| Prompt |
Return the records word for word. Any pictures in them are not part of the copy.

| Extracted records |
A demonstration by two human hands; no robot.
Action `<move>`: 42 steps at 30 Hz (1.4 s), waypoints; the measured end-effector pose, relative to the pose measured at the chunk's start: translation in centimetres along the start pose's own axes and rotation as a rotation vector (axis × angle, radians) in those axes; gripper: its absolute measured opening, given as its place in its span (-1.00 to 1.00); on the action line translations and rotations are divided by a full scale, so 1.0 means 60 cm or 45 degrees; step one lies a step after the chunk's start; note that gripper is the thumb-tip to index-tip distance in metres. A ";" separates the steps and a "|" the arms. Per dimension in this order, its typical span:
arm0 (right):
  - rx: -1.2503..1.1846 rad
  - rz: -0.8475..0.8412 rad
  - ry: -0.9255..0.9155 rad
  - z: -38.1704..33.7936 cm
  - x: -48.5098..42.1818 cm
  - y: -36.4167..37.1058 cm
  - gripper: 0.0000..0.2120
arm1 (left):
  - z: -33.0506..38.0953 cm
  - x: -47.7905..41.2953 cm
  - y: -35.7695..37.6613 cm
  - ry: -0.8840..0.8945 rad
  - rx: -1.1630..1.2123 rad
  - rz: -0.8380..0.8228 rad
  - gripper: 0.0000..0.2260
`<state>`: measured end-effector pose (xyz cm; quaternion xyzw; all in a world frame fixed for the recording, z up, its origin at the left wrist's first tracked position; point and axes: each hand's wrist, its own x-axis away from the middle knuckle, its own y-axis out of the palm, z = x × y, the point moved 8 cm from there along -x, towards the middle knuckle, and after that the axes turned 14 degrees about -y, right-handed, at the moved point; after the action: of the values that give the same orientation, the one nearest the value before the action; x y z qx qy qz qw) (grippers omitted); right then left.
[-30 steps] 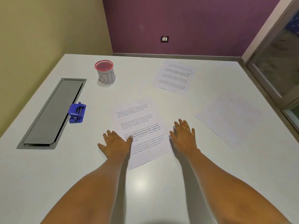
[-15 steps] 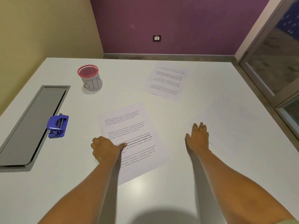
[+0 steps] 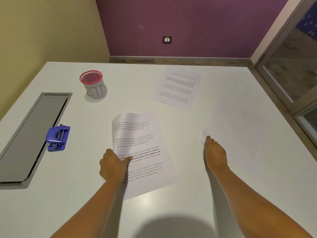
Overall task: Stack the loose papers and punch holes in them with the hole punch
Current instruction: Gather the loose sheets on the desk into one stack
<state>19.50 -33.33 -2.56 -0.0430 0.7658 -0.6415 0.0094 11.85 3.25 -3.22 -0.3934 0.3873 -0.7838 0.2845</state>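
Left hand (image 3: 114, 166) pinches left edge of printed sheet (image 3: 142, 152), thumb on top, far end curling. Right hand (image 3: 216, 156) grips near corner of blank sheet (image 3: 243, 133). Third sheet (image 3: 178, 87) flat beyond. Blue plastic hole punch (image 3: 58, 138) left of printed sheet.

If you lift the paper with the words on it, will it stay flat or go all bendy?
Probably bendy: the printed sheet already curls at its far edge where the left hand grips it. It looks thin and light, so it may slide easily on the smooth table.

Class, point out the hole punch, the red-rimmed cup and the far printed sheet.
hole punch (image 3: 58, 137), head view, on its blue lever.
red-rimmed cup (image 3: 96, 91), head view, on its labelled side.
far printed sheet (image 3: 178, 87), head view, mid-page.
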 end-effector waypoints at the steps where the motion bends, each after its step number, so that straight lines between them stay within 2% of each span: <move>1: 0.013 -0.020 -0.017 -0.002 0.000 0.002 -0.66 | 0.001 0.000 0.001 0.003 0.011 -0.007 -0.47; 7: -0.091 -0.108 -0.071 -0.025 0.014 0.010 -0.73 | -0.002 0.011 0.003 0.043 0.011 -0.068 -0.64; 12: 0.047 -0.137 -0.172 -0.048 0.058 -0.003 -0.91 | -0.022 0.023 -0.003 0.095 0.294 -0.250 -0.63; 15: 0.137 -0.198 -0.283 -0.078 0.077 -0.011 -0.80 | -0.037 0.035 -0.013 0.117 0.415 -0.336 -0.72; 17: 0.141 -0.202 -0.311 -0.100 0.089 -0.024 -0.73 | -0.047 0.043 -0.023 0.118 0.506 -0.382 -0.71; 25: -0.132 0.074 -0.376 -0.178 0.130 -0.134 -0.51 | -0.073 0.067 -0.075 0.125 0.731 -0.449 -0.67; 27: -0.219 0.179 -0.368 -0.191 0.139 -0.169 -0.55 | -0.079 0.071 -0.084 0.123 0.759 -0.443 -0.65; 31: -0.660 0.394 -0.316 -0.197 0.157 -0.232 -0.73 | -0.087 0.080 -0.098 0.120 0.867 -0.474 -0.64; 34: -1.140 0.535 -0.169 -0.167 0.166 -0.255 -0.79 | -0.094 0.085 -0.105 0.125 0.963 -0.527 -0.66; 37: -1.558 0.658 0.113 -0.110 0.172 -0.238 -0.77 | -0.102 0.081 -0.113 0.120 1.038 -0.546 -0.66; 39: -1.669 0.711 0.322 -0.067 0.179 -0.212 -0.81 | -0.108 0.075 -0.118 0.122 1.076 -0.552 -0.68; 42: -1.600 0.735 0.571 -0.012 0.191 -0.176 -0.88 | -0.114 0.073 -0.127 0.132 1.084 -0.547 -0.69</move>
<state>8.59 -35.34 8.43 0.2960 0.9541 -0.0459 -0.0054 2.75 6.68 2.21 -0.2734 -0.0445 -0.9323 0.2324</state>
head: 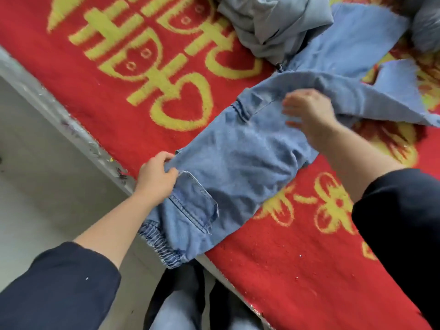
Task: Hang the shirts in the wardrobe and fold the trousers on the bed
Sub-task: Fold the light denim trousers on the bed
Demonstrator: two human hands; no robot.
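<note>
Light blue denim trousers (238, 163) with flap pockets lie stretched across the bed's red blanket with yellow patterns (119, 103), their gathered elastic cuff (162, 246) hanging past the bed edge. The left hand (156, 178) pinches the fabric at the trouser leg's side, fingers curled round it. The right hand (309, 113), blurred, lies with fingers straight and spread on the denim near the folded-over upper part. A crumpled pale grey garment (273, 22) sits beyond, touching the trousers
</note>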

| Task answer |
A demonstration by two human hands; no robot.
Action `<move>`: 42 steps at 30 Hz (1.4 s), waypoints; the measured end-effector pose, relative to the pose measured at the chunk's start: translation in centimetres along the start pose's own axes and rotation as a rotation vector (axis × angle, radians) in those axes; gripper: its absolute measured opening, given as its place in its span (-1.00 to 1.00); on the action line translations and rotations are divided by a full scale, so 1.0 means 60 cm or 45 degrees; step one lies a step after the chunk's start; note that gripper is the thumb-tip to index-tip distance in metres. A ";" separates the steps and a "|" the arms. Per dimension in this order, its typical span:
arm0 (right):
  - rx: -1.2503..1.1846 rad
  - rz: -0.8475..0.8412 rad
  - ry: -0.9255..0.9155 rad
  - z: -38.1704..33.7936 cm
  - x: -48.5098..42.1818 cm
  - y: -36.4167..37.1058 cm
  - gripper: 0.0000..0.2120
arm1 (left):
  - z: -33.0506..38.0953 cm
  - x: -47.7905..41.2953 cm
  - y: -35.7695..37.6613 cm
  - ry: -0.8840..0.8945 rad
  - rx: -1.1630..1.2123 rad
  - rz: -0.8380..0.8228 rad
  - gripper: 0.0000..0.2260
`<state>`: measured end-effector pose (xyz cm; quaternion xyzw; all in a world frame fixed for the recording, z up, its origin at the left wrist's first tracked position; point and axes: each hand's wrist, its own x-axis away from the middle knuckle, its own y-axis out of the palm, z = x × y, the point moved 8 cm from there along -x, towards the middle knuckle, and after that the axes turned 14 degrees about -y, right-handed, at the moved point; after the action: of the values that give the same orientation, the one nearest the value before the action; x y z qx qy qz qw) (grippers omitted); right then left.
[-30 steps] 
[-15 steps] 
[+0 steps] 
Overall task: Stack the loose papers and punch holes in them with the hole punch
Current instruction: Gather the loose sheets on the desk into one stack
<state>19.50 -33.33 -2.56 -0.0430 0.7658 -0.6415 0.0094 11.85 3.25 -3.22 -0.3934 0.3873 -0.7838 0.2845</state>
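Left hand (image 3: 114, 166) pinches left edge of printed sheet (image 3: 142, 152), thumb on top, far end curling. Right hand (image 3: 216, 156) grips near corner of blank sheet (image 3: 243, 133). Third sheet (image 3: 178, 87) flat beyond. Blue plastic hole punch (image 3: 58, 138) left of printed sheet.

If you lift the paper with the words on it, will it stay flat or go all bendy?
Probably bendy: the printed sheet already curls at its far edge where the left hand grips it. It looks thin and light, so it may slide easily on the smooth table.

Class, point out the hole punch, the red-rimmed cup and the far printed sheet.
hole punch (image 3: 58, 137), head view, on its blue lever.
red-rimmed cup (image 3: 96, 91), head view, on its labelled side.
far printed sheet (image 3: 178, 87), head view, mid-page.
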 end-effector waypoints at the steps where the motion bends, each after its step number, so that straight lines between them stay within 2% of each span: <move>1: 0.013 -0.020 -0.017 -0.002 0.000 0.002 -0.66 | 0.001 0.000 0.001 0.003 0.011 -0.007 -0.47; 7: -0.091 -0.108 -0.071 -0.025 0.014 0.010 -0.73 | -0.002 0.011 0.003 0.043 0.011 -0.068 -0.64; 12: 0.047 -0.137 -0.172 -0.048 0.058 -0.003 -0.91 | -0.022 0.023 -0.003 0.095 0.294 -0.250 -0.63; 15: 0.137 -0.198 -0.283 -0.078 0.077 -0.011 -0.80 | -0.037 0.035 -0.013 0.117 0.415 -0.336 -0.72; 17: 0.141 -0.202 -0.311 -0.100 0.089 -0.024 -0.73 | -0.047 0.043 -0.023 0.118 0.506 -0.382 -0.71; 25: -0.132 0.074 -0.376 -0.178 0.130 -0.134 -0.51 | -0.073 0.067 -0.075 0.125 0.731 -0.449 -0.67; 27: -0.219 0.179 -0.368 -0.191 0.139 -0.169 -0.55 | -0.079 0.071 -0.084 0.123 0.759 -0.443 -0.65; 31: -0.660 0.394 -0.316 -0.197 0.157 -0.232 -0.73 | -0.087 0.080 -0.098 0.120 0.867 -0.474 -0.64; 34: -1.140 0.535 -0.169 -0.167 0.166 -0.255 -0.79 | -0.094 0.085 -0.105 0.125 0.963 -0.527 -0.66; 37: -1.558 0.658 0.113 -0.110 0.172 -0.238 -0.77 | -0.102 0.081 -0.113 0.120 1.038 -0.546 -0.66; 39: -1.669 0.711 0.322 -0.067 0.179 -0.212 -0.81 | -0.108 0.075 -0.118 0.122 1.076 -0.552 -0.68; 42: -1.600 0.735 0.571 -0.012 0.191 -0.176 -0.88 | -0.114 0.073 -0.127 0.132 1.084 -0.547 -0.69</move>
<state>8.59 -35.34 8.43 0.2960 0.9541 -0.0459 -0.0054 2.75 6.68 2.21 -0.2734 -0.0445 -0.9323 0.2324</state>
head: 
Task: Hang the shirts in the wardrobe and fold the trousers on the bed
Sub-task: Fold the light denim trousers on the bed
Demonstrator: two human hands; no robot.
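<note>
Light blue denim trousers (238, 163) with flap pockets lie stretched across the bed's red blanket with yellow patterns (119, 103), their gathered elastic cuff (162, 246) hanging past the bed edge. The left hand (156, 178) pinches the fabric at the trouser leg's side, fingers curled round it. The right hand (309, 113), blurred, lies with fingers straight and spread on the denim near the folded-over upper part. A crumpled pale grey garment (273, 22) sits beyond, touching the trousers
</note>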

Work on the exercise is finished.